Extracted records ▸

+++

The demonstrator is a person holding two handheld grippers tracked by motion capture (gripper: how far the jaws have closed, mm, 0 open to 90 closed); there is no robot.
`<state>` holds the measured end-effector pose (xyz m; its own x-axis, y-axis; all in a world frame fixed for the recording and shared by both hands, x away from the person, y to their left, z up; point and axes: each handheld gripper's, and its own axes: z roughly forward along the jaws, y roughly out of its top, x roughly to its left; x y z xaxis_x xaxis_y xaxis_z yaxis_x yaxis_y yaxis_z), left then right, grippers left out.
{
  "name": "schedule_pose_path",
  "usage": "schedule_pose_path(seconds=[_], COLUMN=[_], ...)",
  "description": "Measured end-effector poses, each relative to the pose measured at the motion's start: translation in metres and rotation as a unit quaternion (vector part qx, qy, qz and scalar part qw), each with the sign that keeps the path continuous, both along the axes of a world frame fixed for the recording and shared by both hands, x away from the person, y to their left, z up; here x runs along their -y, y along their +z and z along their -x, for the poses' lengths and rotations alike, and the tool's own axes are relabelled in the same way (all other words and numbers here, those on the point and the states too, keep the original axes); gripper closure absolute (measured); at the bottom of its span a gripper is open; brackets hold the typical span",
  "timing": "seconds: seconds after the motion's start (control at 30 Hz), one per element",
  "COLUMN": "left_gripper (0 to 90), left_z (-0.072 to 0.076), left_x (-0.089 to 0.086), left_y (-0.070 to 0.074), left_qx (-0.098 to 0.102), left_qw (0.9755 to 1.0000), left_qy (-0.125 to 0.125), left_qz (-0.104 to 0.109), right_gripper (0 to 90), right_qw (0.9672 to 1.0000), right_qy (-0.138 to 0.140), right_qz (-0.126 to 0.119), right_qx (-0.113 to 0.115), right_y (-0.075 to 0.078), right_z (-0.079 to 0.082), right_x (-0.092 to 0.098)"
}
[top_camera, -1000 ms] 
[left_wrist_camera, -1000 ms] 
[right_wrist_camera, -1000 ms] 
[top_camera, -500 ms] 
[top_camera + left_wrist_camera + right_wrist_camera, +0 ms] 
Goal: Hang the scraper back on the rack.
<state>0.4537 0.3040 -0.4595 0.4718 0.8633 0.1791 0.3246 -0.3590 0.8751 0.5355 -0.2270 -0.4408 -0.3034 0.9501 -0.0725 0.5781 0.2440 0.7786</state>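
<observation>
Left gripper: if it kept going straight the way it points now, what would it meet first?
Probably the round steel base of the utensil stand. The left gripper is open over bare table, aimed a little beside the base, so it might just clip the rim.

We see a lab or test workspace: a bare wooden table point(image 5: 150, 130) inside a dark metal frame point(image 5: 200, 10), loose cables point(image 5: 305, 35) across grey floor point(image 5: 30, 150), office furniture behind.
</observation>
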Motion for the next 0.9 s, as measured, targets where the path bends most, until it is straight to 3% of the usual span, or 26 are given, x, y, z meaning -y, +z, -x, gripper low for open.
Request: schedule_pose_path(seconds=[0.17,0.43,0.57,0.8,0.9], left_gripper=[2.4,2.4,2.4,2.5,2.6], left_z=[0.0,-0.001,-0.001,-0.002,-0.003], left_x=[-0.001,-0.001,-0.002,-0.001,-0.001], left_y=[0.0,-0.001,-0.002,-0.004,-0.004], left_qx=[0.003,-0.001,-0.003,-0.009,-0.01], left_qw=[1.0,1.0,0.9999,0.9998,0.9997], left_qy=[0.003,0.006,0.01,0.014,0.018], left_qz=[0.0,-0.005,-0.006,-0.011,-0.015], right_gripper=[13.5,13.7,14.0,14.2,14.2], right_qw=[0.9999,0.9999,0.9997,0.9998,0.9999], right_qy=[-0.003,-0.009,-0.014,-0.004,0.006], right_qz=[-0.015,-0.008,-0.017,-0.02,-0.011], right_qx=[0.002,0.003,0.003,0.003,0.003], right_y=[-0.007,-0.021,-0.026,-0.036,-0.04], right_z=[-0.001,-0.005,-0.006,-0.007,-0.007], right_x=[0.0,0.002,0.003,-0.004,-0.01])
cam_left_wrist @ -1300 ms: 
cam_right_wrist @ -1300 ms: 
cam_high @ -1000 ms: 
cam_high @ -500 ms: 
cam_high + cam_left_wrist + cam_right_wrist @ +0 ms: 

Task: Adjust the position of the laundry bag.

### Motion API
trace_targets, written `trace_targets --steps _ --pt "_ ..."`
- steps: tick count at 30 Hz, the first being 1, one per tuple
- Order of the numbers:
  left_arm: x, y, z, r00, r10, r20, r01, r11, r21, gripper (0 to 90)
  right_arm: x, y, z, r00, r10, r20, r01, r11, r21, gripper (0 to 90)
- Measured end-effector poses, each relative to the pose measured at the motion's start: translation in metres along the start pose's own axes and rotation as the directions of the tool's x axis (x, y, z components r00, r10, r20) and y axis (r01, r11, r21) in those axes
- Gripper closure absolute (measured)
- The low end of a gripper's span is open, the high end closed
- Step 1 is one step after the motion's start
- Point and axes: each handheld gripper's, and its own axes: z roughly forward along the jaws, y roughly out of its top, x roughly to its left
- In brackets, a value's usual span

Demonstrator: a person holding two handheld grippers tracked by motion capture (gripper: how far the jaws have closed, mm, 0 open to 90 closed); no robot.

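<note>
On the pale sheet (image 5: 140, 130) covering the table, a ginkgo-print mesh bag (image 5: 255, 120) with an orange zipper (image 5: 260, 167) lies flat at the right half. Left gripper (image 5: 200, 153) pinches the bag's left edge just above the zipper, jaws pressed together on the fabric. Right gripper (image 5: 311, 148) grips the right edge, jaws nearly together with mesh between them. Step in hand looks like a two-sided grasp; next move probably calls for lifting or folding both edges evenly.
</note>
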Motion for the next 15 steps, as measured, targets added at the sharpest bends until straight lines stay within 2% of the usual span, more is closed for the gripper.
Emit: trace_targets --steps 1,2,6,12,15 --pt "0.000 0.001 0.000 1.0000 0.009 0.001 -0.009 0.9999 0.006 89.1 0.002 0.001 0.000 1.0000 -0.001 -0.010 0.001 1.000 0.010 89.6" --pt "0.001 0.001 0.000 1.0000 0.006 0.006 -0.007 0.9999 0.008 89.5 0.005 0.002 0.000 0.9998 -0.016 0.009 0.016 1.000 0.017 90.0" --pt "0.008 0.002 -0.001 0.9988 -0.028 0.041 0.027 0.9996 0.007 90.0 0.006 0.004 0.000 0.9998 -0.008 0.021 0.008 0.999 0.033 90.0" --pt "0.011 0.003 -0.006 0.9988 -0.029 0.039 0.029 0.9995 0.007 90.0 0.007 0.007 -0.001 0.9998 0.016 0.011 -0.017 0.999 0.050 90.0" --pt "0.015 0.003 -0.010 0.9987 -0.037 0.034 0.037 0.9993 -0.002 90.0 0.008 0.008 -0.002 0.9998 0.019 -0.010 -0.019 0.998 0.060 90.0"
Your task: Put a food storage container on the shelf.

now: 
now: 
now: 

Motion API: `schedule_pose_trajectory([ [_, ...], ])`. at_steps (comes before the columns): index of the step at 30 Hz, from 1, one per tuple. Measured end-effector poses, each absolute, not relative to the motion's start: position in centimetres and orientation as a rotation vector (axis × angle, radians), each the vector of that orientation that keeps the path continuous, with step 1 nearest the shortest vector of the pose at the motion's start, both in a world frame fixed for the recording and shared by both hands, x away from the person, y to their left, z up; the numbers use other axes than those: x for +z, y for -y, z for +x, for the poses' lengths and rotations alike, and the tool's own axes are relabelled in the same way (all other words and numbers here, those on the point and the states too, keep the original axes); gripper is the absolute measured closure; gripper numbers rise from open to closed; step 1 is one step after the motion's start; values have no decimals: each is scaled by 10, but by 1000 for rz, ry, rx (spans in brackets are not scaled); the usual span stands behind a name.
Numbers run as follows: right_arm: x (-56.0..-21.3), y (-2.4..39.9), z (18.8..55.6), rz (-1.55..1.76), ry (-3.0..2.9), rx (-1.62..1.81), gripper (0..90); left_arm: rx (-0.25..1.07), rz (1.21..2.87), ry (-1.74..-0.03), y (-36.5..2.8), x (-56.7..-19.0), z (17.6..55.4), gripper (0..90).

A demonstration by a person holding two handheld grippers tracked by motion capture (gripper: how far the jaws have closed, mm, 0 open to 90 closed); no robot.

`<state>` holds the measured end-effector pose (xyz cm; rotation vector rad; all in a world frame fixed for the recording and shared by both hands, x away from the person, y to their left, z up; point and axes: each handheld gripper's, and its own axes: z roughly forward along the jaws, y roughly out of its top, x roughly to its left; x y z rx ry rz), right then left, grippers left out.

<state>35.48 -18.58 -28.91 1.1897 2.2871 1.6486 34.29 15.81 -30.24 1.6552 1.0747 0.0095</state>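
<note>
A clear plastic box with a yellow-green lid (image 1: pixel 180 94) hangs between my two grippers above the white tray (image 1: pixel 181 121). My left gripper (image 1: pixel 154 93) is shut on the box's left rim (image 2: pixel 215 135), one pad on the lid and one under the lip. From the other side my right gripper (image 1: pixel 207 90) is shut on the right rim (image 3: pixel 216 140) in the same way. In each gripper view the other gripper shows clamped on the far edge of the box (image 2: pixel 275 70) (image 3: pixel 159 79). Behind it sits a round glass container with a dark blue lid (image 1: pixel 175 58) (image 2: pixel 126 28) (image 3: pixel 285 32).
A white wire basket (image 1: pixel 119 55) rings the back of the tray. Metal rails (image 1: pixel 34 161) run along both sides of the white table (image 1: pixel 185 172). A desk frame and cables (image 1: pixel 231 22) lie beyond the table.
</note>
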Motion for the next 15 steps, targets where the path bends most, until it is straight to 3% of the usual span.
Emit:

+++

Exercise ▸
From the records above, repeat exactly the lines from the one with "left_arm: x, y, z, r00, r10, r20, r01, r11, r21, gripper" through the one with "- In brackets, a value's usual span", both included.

Written answer ▸
  left_arm: x, y, z, r00, r10, r20, r01, r11, r21, gripper (0 to 90)
  right_arm: x, y, z, r00, r10, r20, r01, r11, r21, gripper (0 to 90)
- Measured end-effector poses, each relative to the pose measured at the motion's start: translation in metres along the start pose's own axes and rotation as the directions of the tool's x axis (x, y, z components r00, r10, r20) and y axis (r01, r11, r21) in those axes
- Gripper closure absolute (measured)
- The low end of a gripper's span is open, the high end closed
- Step 1 is one step after the motion's start
- Point and axes: each handheld gripper's, and its own axes: z roughly forward along the jaws, y roughly out of its top, x roughly to its left
- In brackets, a value's usual span

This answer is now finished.